JULY 1985 was quite a momentous month.
The Greenpeace vessel Rainbow Warrior was bombed and sunk in Auckland harbour by French agents, Coca-Cola caused a storm by introducing 'New Coke' a huge marketing flop which led to the return of the original as 'Coca-Cola Classic' and the Live Aid pop concerts in London and Philadelphia raised more than £50m for famine relief in Ethiopia.
Meanwhile, at Stanney Community Centre, a group of 50 novice students started training in tae kwon-do.
Tony said: 'I'm the only one left in the sport. I'd done boxing and other martial arts but I realised tae kwon-do was for me. I became addicted and trained six-to-eight times a week. There were no other clubs in the North West at the time so I travelled all over North Wales. It took me a while to learn the rules though and I was disqualified in my first four competitions.
'However, once I got to grips with things, I won both the Welsh and English Championships three years running and represented my club in the Netherlands. While things were going well personally, the club was really struggling and my instructor left in 1988, leaving just three members, including myself.'
Although at this time, Tony was not qualified to teach, he took up instructing as a hobby in order to keep the sport afloat in the area.
He said: 'At first it was very quiet so it was easy, but in 1991 there were suddenly 40 members and we were doing OK in competitions. The big breakthrough came in 1995 when we entered the North Staffordshire Team Championships. There were 52 medals on offer and we took 49 home.

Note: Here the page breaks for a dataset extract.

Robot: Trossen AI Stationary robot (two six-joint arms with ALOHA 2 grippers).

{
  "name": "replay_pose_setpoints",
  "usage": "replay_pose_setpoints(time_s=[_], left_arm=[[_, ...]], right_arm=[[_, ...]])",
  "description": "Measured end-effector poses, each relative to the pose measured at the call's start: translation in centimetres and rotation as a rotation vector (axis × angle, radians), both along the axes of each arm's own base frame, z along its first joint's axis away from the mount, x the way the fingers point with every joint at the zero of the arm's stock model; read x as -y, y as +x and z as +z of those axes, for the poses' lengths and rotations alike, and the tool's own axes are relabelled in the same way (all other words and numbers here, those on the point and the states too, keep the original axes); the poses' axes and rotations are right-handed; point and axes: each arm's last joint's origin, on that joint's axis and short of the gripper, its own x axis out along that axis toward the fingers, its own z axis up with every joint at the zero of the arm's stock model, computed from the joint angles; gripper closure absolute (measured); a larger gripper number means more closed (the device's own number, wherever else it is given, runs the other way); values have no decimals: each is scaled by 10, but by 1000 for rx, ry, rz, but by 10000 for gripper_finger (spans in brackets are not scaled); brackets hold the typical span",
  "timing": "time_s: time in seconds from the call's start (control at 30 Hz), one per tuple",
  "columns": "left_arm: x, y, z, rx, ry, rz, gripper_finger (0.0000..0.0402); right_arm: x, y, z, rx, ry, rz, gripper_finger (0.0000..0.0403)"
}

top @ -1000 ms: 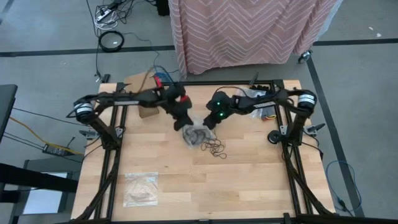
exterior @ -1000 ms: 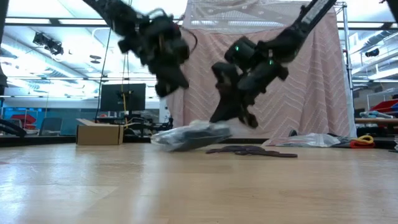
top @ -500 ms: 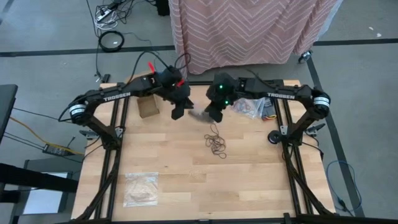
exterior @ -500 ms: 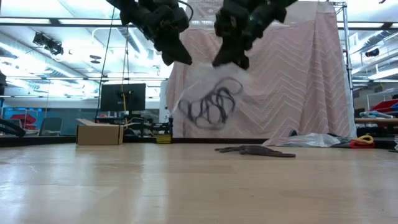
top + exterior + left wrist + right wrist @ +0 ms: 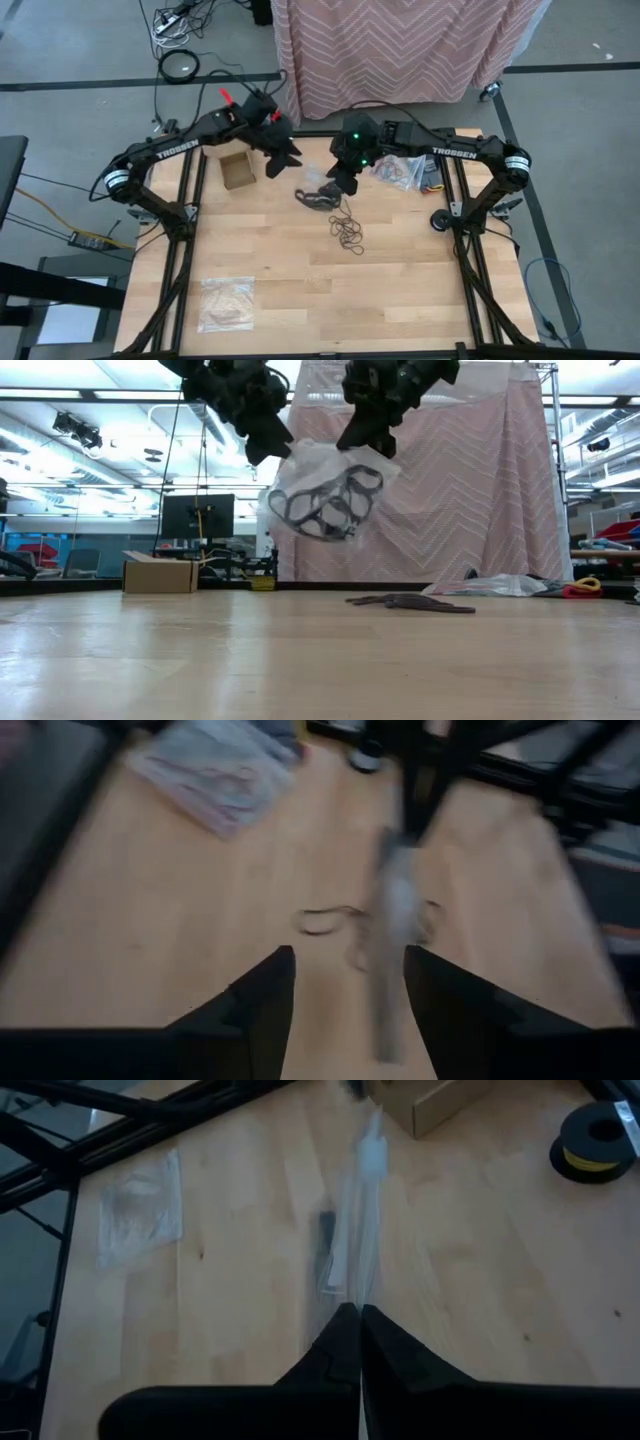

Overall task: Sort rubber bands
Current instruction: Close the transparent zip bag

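Above the counter [image 5: 400,280], a clear bag [image 5: 325,495] of black rubber bands [image 5: 320,510] is gripped by the right gripper's [image 5: 365,435] closed jaws. At its 9 o'clock, the left gripper's [image 5: 285,157] jaws are spread open, empty.

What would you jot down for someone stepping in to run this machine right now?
Right gripper: jaws shut on the clear bag, held in the air with black rubber bands inside.
Left gripper: jaws open, empty, beside the bag.
Loose rubber bands lie mid-table; another bag lies at the near left, a cardboard box at the far left.
Done: some bands tipped out. Left: empty the bag, sort the bands.
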Motion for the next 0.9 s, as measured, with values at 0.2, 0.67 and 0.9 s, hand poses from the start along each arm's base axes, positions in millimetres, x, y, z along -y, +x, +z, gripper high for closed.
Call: replay_pose_setpoints(time_s=[0.2,0.67,0.9], left_arm=[[9,7,-1,15,-11,-52,204],[15,14,0,18,49,-28,204],[17,15,0,17,51,-31,278]], right_arm=[[0,0,0,3,2,2,403],[-1,3,3,48,14,20,403],[-1,4,3,52,14,20,403]])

'I was also doing well myself and on my way to five North Midland Area Championships in succession so decided to turn professional. In this tournament, we finished runners-up as a club in Nottingham in 1997 and I said that we'd be back the next year to win it. We did for the next five years with record scores and have now taken seven of the last eight titles.'
Tony passed his black belt in October 1988 under the tuition of Korean Grand Master Hee Il Cho and started refereeing a year later.
He is now one of the top officials in the sport and has refereed in four World Championships.
Tony is currently travelling to Derby and Crewe on a regular basis as he prepares for his fifth dan in October.
At the same time, two of his students will be taking their third dan and 15 their first dan.
The decision to award London the 2012 Olympics has been met with great enthusiasm by Tony, who hopes to have several medal contenders at a prime age by the time the Games arrive.
He said: 'The time is right for any budding Olympian to start training for London 2012. There's no reason why we couldn't have one from Ellesmere Port & Neston.
As a club, Ellesmere Port reopened in 1994 but Neston has been running since 1985, making it the oldest tae kwon-do institution in the region and one of the oldest martial arts clubs in the UK.
An unprecedented two-time winner of both the Tae Kwon-Do Association of Great Britain's Coach of the Year award and the Pioneer's Male Sports Personality of the Year, Tony is extremely satisfied with what he has achieved.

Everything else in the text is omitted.